- **The problem**: Could you reproduce, word for word, everything below from the line containing "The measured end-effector" down to the line containing "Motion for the", with both of those lines included and no others?

*** Opening of Information provided ***

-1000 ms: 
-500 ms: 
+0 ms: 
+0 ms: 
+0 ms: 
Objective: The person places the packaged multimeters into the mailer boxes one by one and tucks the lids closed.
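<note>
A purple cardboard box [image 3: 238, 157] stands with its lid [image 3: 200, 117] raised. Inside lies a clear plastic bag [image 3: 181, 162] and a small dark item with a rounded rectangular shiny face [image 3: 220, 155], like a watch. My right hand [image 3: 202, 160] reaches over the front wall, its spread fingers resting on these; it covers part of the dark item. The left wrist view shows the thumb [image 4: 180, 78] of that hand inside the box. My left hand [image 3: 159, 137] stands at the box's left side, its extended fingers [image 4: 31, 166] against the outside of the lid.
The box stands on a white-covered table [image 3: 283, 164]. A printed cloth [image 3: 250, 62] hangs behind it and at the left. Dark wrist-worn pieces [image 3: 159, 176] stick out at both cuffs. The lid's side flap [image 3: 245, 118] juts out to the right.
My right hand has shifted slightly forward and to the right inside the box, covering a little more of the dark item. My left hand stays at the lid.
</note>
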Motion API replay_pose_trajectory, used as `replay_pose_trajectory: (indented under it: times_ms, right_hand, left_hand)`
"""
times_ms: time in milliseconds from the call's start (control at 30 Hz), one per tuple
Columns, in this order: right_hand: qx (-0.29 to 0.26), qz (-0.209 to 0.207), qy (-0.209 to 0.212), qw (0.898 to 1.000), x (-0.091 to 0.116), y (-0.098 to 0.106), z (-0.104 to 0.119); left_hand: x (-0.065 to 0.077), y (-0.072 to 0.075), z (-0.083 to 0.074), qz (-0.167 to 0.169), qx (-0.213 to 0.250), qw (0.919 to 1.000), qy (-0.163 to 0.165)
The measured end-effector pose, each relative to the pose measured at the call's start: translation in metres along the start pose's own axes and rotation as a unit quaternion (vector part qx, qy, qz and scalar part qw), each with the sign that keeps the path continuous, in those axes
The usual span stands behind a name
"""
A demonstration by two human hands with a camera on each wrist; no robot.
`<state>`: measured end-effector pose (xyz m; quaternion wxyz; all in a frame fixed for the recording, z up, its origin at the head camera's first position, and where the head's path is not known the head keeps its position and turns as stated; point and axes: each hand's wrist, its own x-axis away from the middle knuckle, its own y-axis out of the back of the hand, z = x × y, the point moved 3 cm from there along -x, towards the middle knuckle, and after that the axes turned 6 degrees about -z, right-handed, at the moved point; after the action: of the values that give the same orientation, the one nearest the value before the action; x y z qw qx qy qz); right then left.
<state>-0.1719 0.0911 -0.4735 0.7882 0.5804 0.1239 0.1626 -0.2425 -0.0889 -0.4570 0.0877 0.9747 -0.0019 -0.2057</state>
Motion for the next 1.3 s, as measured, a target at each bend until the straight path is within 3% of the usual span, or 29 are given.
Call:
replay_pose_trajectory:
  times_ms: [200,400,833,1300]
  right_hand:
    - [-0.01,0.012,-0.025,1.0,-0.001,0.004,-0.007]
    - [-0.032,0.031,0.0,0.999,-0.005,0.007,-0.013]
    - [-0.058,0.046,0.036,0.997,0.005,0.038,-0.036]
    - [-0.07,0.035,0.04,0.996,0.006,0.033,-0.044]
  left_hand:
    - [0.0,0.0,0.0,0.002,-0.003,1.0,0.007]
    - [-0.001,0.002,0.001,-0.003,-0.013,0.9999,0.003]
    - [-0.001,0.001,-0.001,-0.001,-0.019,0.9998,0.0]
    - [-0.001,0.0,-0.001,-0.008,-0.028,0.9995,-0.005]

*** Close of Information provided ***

- **Reply**:
The measured end-effector pose, each relative to the pose measured at the call's start: translation in metres along the start pose's own axes and rotation as a unit quaternion (vector part qx, qy, qz and scalar part qw), each with the sign that keeps the path continuous, in those axes
The usual span stands behind a name
"""
A demonstration by two human hands with a camera on each wrist; no robot.
`<state>`: measured end-effector pose (xyz m; quaternion wxyz; all in a frame fixed for the recording, z up, its origin at the head camera's first position, and where the head's path is not known the head keeps its position and turns as stated; point and axes: each hand's wrist, its own x-axis away from the middle knuckle, its own y-axis out of the back of the hand, z = x × y, the point moved 3 cm from there along -x, towards the middle knuckle, and after that the axes turned 6 degrees about -z, right-handed, at the moved point; after the action: of the values that give the same orientation, the one nearest the value before the action; x y z qw qx qy qz); right then left.
<state>-0.1719 0.0911 -0.4735 0.7882 0.5804 0.1239 0.1626 -0.2425 -0.0889 -0.4570 0.0877 0.9747 -0.0019 -0.2057</state>
Motion for the next 1.3 s, as measured, a target at each bend until the straight path is within 3% of the usual span, or 29 are given.

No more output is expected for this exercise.